"Com a cabeça apoiada nas mãos e com uma caneta e uma folha branca em sua frente, ela corre os olhos pela biblioteca. Filosofia, ciências, sociologia, educação, matemática, física, física, física, química, química... Cada prateleira é carregada de livros coloridos, vários repetidos, livros à disposição dela, que sabe que não poderão a ajudar em todas as ocasiões. Se escuta algum ruído lá fora. É de estudantes, empolgados com mais um dia de estudo intenso. Para eles.
Esperava muito menos de hoje. Depois de chorar ontem à noite, depois de ouvir seus pais dando-lhe conselhos, agora está em paz.
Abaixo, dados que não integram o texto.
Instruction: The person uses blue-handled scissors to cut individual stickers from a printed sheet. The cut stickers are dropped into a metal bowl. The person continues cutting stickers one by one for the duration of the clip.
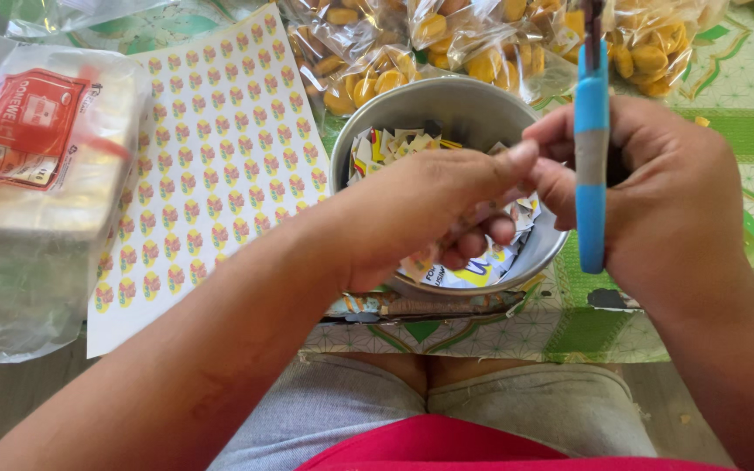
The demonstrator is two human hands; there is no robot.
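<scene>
Hovering over the metal bowl (412,113) in the head view, both hands meet at a small printed label (469,272). The left hand (421,218) curls narrow, pinching the label just below its fingertips; the right hand (656,201) is clenched round blue-handled scissors (592,157), which stand upright in front of its knuckles. Judging from this, the blades, hidden here, sit close to the left fingers and could nick them, or the tiny label could slip into the paper scraps (394,144) below.
</scene>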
Compreende que nem todos são como eles: justos, bondosos, amorosos. Por isso esperava coisas ruins de hoje. Não que isso a atingisse, pois saiu de casa já muito bem acompanhada, com sua mentora espiritual e, por hoje ser uma quinta-feira, com o Arcanjo Rafael. Saiu de casa, no início da tarde, preparada para uma guerra psicológica, e não a encontrou.
O silêncio vale mesmo ouro, ela pensa. Falou mal de muita gente, mas agora só queria consertar seus erros. Hoje falou com quem devia falar e o que devia falar. As pessoas aceitaram suas desculpas, digo, disseram que aceitaram. Mas ela já não confia em mais ninguém. Ela sabe que, como ela, muitos dizem uma coisa, pensam outra e fazem outra. Mas ela procura se melhorar. O caminho da evolução, que sua mãe tanto lhe ensinara, deve ser o seu próprio caminho. Amar os outros como ama Deus, pois cada um carrega Deus dentro de si.
Todos erram, ela pensa. Lembra de quantas vezes lhe ofenderam, lembra de quando seus coleguinhas, na 5ª série, riam dela por ser estudiosa. Agora ela que ri. “Eles estavam certos, olha onde estou!”. Lembra de quantas vezes ficava sozinha numa sala cheia de gente, e por isso era chamada de estranha. Sabia que a beleza física nunca a favoreceu. Lembrou de quantas vezes a chamaram de feia, mas no mesmo segundo lembrou de seus namorados e de outros meninos que insistiam dizendo que ela era linda. Lembrou de quantas – infinitas – vezes se decepcionou com as “amigas”. Lembrou-se então desse ano. Quanta decepção! Quanto choro! Mas ela sabe que ela mesma já fez pessoas chorarem, seja na 5ª série, seja nesse ano...
Todos erram. O grande diferencial é saber reconhecer seus erros e tentar mudar.
Assim, ela respira fundo, faz o mantra do Cone de Luz Branca e vai até o bar, porque estava louca de fome."